Said Short Bow: "Brother, that is truly a terrible loss. What will you do without it?"
"Well, I have another medicine, one that the white trader gave me," my father answered. "It is truly a powerful medicine. I can draw fire from the sun with it. I am sure that it will help me in my prayers to the gods. And then I shall soon get back my pipe. The Assiniboines are cowards—dogs—nothing people. I shall go right into their camp and get that pipe."
A man sitting across the fire from my father laughed a low, mean, I-doubt-your-words-kind of a laugh; and everyone turned quickly to look at him. Leaning forward and speaking in a strange language, he quickly told my father in signs: "The Assiniboines are brave men; chiefs all of them. It is the Pikuni who are cowards — dogs."
And with that he got up, wrapped his robe closely about him, and walked slowly out of the lodge.
My father was so surprised that at first he could only sit still and stare at the man. Then, turning to Short Bow, he asked: "Did I hear right? Who is that man?"
"He is an Assiniboine," the chief answered. "He and his woman, afoot, came to us at the beginning of last winter. He said that he had quarreled with his people, had left them forever, and begged us to take pity on him. We did. He lives in Black Rabbit's lodge, and looks after his horses and hunts for him."
"Well, I am going to hunt him! No man can call me a dog, a coward, and then start off that way!" my father cried, and started to follow him.
"No, no, brother, no!" Short Bow exclaimed, taking him by the arm. "You must not fight him — not here, not in this camp. We gave him our protection and may not break our word."
"But he called me — the Pikuni — bad names!"
"You were the first to call names," Short Bow reminded him. "And listen. He did not give you — he gave the Pikuni — those bad names. And you say that you are no longer a member of the tribe. Well, then, what is it to you what he calls that people?"
My father had been straining away from Short Bow, impatient to arise, to follow the Assiniboine; but when the chief said that, all the strength seemed to go out of him: he sank back weakly on the couch, and was silent. For the first time, I think, he was beginning to see that he must pay for what he had done. It was true: no longer one of the Pikuni, he had no right to stand up for them. His pride was terribly hurt, and he could do nothing to wipe out the sting of the Assiniboine's words.
We soon went out and to our own lodge, and, early as it was, to bed. So ended our first evening with the Gros Ventres.

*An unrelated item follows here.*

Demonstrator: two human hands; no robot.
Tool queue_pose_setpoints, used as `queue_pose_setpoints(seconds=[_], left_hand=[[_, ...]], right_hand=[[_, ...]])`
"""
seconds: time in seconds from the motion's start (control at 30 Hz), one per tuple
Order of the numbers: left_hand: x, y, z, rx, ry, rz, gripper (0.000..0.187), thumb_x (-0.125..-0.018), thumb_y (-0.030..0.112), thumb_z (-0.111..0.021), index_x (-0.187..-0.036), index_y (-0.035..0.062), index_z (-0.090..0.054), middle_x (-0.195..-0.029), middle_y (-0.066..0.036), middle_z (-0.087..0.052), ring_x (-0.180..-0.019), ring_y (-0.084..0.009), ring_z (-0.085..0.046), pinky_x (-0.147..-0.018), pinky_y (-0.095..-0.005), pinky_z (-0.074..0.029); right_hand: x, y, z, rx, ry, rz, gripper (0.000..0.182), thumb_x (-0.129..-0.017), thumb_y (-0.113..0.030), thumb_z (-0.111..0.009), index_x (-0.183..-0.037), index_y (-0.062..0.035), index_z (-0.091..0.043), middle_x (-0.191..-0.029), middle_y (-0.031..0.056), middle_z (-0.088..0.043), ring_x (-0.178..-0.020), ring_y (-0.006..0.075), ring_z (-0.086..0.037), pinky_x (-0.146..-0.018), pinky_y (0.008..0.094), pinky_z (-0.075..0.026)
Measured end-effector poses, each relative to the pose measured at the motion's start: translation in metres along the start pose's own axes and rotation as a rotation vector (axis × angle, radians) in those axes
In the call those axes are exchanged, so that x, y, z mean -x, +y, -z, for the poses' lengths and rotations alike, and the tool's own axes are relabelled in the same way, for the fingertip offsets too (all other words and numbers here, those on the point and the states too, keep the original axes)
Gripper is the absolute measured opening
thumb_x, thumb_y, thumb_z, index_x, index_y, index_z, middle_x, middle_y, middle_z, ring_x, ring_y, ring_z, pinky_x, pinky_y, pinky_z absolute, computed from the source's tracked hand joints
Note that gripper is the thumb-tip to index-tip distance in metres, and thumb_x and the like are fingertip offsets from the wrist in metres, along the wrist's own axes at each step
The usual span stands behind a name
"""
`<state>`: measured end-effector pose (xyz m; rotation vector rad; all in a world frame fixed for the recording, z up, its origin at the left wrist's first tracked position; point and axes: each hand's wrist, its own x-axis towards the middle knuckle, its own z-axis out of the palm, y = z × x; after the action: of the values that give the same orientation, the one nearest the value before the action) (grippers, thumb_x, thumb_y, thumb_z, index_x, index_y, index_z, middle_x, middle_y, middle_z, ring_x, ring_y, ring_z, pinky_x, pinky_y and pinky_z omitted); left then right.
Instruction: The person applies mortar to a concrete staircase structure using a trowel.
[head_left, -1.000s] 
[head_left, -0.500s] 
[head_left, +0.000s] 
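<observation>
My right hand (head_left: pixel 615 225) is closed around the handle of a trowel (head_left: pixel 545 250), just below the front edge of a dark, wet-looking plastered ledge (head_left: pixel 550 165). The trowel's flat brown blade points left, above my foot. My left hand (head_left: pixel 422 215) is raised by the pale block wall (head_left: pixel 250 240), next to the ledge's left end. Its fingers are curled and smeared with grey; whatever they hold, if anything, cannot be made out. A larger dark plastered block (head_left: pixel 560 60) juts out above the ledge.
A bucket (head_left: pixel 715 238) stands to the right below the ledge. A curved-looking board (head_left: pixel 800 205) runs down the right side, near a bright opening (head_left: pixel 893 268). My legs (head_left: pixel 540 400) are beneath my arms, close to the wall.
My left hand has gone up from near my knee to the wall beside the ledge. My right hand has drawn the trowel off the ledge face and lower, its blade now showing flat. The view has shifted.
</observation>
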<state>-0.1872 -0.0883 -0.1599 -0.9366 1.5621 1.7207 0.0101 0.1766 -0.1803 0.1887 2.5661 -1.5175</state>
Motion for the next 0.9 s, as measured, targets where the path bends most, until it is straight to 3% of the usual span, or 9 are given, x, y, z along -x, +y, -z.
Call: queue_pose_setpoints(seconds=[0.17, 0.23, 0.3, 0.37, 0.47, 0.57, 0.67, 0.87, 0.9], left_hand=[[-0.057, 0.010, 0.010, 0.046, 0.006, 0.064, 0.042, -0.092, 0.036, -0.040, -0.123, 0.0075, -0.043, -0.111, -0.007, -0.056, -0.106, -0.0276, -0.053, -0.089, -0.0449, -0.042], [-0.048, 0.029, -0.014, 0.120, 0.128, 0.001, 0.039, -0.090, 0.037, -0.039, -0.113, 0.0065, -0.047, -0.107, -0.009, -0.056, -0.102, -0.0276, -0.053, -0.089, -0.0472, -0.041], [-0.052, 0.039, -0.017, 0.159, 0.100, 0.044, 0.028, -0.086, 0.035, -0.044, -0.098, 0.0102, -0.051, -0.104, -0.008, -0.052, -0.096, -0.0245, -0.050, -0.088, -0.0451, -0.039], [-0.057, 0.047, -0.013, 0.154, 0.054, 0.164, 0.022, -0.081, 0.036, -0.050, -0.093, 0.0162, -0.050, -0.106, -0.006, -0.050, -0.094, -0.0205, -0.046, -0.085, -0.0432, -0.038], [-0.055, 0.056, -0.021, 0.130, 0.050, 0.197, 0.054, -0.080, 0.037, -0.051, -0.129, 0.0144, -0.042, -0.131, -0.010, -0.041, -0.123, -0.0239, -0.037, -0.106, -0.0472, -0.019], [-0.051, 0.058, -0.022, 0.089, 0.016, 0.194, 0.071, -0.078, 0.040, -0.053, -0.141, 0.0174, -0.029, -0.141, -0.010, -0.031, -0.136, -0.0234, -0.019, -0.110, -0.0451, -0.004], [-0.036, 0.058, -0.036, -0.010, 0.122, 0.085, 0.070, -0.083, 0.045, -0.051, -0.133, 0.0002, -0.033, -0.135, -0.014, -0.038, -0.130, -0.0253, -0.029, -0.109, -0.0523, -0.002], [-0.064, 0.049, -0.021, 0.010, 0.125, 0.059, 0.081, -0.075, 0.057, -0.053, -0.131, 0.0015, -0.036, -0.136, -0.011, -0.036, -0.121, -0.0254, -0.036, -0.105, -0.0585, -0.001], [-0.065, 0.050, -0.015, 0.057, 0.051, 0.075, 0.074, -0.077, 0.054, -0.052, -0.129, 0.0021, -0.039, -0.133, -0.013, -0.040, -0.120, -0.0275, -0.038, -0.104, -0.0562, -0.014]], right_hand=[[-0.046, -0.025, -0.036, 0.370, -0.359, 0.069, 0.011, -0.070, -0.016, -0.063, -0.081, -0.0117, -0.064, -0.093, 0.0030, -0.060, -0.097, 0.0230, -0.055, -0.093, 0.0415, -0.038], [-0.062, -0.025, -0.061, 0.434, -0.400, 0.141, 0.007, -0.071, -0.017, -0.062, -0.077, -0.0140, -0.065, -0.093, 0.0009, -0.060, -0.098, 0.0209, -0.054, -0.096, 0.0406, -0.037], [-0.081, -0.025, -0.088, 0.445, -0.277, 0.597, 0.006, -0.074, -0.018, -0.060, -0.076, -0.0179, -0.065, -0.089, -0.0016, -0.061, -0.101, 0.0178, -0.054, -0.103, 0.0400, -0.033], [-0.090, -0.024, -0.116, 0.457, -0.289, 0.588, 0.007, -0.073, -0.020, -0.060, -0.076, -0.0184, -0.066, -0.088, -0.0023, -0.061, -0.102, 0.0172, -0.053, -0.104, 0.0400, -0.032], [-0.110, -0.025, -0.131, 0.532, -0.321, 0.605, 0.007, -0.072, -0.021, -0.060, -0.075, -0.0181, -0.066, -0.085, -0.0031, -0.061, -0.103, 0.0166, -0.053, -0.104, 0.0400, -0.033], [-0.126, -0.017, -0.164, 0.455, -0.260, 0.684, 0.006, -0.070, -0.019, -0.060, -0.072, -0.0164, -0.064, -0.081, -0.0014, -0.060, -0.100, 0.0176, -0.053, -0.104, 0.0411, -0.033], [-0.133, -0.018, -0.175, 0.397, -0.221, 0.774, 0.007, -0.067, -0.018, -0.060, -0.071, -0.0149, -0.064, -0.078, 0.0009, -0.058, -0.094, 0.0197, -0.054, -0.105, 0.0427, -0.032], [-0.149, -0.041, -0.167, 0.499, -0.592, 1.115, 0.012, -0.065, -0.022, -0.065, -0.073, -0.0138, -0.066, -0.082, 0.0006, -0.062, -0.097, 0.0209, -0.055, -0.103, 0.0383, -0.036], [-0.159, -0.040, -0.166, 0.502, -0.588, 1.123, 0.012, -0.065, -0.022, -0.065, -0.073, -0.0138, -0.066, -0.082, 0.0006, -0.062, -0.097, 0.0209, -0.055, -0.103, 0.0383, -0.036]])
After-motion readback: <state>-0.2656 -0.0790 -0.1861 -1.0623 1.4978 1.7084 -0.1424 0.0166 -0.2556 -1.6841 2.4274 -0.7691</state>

I did not sleep well. Somehow I kept thinking of our horses. In the early part of the night my dream had been about them — some trouble about them; but when I awoke I could not recall just what it was. It made me very uneasy. As soon as day began to break I quietly got up and dressed, took my gun, and went out to look for them. I went afoot; we had not picketed even one of them at the lodge, for my father said it would not be necessary: the Gros Ventres had a guard of young men out every night to protect the herds, to give warning of the approach of a war party.
Up and down the river bottoms I went and out on the plains, hurrying ever faster from herd to herd of the Gros Ventres animals in the hope that they might be ours, yet ever with the feeling — from the very start I had it — that I would not find our horses.